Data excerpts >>

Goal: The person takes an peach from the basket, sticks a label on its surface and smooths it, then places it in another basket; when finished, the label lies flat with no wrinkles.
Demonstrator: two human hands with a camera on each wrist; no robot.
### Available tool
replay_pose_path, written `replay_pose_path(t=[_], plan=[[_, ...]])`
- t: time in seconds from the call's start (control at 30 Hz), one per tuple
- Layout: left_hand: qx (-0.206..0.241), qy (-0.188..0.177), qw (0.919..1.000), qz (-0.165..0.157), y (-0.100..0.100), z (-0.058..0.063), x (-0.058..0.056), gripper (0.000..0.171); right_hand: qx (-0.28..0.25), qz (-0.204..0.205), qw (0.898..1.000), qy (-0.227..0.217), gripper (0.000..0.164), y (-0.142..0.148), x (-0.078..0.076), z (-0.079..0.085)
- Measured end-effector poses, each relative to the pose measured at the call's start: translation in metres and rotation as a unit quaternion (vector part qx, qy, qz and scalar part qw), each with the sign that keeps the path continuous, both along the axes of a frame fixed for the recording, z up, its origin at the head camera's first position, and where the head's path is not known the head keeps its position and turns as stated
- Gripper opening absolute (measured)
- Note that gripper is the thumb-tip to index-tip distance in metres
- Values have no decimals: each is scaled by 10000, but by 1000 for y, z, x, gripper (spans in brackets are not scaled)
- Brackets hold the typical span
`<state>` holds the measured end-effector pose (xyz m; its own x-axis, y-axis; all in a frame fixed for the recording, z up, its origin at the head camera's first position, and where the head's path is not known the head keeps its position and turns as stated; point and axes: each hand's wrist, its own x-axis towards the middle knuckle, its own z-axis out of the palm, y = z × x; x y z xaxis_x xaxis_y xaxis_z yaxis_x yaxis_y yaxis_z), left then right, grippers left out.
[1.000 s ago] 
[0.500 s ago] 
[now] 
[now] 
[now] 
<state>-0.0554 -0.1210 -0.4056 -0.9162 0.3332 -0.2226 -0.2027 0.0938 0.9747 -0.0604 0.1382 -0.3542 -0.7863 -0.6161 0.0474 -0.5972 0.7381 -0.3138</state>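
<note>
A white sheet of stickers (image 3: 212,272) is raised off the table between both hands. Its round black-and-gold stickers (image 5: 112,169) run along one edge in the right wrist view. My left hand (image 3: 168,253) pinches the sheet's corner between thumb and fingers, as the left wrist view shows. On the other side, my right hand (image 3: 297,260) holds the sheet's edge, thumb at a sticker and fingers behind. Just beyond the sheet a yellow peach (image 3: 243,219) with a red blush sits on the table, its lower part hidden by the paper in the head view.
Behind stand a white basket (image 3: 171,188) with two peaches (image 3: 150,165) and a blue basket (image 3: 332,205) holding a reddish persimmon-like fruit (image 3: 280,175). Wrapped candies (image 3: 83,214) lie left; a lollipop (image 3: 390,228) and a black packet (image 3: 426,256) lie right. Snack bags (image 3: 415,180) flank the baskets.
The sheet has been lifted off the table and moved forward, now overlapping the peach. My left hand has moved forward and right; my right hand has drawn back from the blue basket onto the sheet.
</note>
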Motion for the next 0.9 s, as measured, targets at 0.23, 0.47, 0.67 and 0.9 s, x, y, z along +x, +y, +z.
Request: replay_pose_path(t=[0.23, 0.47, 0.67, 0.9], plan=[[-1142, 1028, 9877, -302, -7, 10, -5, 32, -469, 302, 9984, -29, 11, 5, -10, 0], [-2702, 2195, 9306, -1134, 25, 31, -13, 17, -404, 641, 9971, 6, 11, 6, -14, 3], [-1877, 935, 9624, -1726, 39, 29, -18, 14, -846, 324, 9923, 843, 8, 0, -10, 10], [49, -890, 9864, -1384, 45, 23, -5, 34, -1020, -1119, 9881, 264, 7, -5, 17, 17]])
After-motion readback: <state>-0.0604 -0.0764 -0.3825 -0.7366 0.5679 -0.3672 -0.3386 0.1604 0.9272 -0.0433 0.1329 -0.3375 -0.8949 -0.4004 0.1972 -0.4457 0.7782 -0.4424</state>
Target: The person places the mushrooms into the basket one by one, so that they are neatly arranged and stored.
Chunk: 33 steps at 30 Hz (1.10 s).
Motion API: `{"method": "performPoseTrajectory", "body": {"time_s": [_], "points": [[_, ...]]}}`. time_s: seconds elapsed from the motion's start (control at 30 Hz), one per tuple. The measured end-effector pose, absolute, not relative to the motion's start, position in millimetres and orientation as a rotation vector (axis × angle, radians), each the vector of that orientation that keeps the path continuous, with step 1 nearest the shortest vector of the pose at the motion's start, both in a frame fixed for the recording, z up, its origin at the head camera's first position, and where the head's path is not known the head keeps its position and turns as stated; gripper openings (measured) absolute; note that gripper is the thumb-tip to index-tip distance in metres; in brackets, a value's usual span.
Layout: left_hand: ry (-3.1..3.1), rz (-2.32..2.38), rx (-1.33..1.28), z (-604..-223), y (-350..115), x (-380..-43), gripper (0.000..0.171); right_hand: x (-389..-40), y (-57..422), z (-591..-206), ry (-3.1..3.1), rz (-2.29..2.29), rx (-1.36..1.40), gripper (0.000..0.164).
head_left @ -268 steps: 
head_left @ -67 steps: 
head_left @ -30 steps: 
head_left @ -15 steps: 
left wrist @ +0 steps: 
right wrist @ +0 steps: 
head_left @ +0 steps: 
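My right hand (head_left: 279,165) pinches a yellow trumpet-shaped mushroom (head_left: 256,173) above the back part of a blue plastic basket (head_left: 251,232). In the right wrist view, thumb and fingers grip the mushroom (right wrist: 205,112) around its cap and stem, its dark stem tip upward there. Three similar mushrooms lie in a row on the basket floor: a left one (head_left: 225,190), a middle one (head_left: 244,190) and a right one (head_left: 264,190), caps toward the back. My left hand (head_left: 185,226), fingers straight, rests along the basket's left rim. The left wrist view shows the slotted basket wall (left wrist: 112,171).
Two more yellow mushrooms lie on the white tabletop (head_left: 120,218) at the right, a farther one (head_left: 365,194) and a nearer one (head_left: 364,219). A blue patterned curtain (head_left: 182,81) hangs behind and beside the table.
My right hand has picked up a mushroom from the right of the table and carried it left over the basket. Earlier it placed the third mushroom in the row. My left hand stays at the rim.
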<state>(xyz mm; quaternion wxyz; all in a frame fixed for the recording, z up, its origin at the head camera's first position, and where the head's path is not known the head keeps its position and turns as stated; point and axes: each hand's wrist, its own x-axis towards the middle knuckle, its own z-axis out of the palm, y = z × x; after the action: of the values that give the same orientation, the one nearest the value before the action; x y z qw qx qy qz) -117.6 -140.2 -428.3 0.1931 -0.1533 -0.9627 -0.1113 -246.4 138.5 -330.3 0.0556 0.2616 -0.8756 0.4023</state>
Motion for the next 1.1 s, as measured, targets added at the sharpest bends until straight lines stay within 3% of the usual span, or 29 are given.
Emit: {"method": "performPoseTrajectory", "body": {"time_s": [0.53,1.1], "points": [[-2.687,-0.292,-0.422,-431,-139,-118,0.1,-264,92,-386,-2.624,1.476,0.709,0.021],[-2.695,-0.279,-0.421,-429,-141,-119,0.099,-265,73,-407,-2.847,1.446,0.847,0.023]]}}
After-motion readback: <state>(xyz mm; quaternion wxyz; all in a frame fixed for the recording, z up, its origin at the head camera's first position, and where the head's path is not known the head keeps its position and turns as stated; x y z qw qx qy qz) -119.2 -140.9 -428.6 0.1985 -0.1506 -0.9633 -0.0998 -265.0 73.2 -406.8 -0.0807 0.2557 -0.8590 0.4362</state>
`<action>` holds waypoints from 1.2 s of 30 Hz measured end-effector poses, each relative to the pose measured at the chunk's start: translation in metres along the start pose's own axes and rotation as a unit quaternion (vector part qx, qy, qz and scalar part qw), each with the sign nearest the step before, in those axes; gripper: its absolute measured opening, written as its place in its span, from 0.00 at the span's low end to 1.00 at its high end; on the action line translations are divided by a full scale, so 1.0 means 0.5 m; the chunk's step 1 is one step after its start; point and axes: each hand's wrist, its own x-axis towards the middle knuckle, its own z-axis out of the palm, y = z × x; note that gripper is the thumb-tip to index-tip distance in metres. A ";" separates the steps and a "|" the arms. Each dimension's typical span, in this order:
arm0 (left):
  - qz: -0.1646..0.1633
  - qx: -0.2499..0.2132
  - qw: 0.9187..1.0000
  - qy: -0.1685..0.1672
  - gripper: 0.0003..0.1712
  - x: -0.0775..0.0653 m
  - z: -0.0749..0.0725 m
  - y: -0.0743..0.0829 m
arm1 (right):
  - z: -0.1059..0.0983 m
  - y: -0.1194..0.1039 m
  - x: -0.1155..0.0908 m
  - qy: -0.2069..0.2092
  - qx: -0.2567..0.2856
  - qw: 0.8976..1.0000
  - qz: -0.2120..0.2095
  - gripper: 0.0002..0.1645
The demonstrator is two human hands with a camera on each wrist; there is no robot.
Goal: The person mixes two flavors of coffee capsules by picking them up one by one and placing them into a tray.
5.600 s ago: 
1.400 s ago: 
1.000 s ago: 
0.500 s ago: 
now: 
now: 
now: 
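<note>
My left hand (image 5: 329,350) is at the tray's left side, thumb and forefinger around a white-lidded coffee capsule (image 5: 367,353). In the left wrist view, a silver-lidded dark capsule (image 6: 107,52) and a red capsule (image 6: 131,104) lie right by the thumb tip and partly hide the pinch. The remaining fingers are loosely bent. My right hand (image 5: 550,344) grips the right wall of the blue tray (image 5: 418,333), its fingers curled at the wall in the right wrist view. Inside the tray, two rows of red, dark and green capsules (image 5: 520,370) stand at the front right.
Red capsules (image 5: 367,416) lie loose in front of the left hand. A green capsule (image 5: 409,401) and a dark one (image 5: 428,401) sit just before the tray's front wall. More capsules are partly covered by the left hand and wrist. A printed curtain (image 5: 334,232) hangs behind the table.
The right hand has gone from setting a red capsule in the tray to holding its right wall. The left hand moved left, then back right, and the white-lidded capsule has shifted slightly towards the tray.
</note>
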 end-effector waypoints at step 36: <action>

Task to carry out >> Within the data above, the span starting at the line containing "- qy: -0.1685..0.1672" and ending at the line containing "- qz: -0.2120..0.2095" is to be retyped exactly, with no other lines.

Solution for this task >>
  - qy: -0.1685..0.1672
  - gripper: 0.0003..0.1712
  - x: -0.0775..0.0653 m
  - z: -0.0749..0.0725 m
  - y: -0.0743..0.0829 m
arm1 (right):
  - z: -0.1059..0.0983 m
  - y: -0.1194..0.1039 m
  - x: -0.1155..0.0908 m
  - qy: -0.2069..0.2092
  - qx: -0.2567..0.2856
  - qw: 0.8976..1.0000
  - qz: -0.2120..0.2095

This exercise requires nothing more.